Die ursprünglich aus Nordamerika stammende Pflanze wird in Bayern bereits auf etwa 2.647 Hektar angebaut – ein geringer Anteil im Vergleich zu den 402.300 Hektar, die für Maissilage genutzt werden und derzeit in der Region geerntet werden. Ein Großteil des Maises dient als Tierfutter, der Rest wird in Biogasanlagen verarbeitet.
Ab dem zweiten Standjahr übertrifft die Durchwachsene Silphie Mais im Biomasseertrag, wie eine Langzeitstudie aus Bayreuth zeigt. Zudem kommt sie besser mit Trockenheit zurecht. Ihre tiefen Wurzeln erschließen Wasser und Nährstoffe in tieferen Bodenschichten, was die Bodenqualität und die Aktivität von Mikroorganismen fördert.
Im Gegensatz zu Mais muss die Durchwachsene Silphie nicht jährlich neu ausgesät werden. Das schützt vor Bodenerosion im Herbst und Winter. Zudem bindet sie Stickstoff effizient und reduziert so die Nitratauswaschung ins Grundwasser um bis zu 99 Prozent. Mit einer Wuchshöhe von bis zu drei Metern ist sie eine robuste Energiepflanze.

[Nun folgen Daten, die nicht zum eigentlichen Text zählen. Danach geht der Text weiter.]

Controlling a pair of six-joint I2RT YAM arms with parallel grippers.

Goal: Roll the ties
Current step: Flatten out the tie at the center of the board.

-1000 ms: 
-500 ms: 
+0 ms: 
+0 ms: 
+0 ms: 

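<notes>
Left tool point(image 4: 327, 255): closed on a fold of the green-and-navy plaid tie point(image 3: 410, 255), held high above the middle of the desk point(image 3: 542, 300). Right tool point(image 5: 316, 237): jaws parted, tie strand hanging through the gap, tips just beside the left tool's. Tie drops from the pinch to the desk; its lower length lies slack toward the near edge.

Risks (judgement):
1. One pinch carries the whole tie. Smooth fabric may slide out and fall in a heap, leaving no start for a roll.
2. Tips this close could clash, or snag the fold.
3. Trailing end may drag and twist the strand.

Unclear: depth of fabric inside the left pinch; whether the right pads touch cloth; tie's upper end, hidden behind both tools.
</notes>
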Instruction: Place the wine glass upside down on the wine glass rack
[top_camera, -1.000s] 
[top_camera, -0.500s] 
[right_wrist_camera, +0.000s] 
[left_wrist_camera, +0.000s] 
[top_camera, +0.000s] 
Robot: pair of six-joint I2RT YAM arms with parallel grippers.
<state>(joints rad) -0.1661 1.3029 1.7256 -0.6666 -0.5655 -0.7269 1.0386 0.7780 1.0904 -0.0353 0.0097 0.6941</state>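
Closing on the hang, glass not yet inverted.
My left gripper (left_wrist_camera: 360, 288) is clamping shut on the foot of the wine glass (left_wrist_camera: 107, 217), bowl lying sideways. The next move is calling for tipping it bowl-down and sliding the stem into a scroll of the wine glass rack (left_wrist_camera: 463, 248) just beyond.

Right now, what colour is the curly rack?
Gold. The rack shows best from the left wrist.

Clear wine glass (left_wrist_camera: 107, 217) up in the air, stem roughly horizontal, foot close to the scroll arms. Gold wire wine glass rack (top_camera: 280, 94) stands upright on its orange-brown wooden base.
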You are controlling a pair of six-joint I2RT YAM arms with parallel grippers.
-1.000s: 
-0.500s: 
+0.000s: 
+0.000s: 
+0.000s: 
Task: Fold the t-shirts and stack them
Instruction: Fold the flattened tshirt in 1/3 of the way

Trotz dieser Vorteile warnt die Studie, die im Februar 2024 veröffentlicht werden soll, vor einem unkontrollierten Ausbreiten der Pflanze, falls sie nicht sorgfältig überwacht wird.
Die Ergebnisse deuten darauf hin, dass die Durchwachsene Silphie eine Schlüsselrolle in der nachhaltigen Energie-Landwirtschaft spielen könnte. Ihre Fähigkeit, trockene Bedingungen zu meistern, Bodenerosion zu verringern und Nitratbelastungen zu minimieren, macht sie zu einer starken Konkurrentin des Maisanbaus. Allerdings wird ein umsichtiges Management nötig sein, um zu verhindern, dass sie sich in Bayern als invasive Art ausbreitet.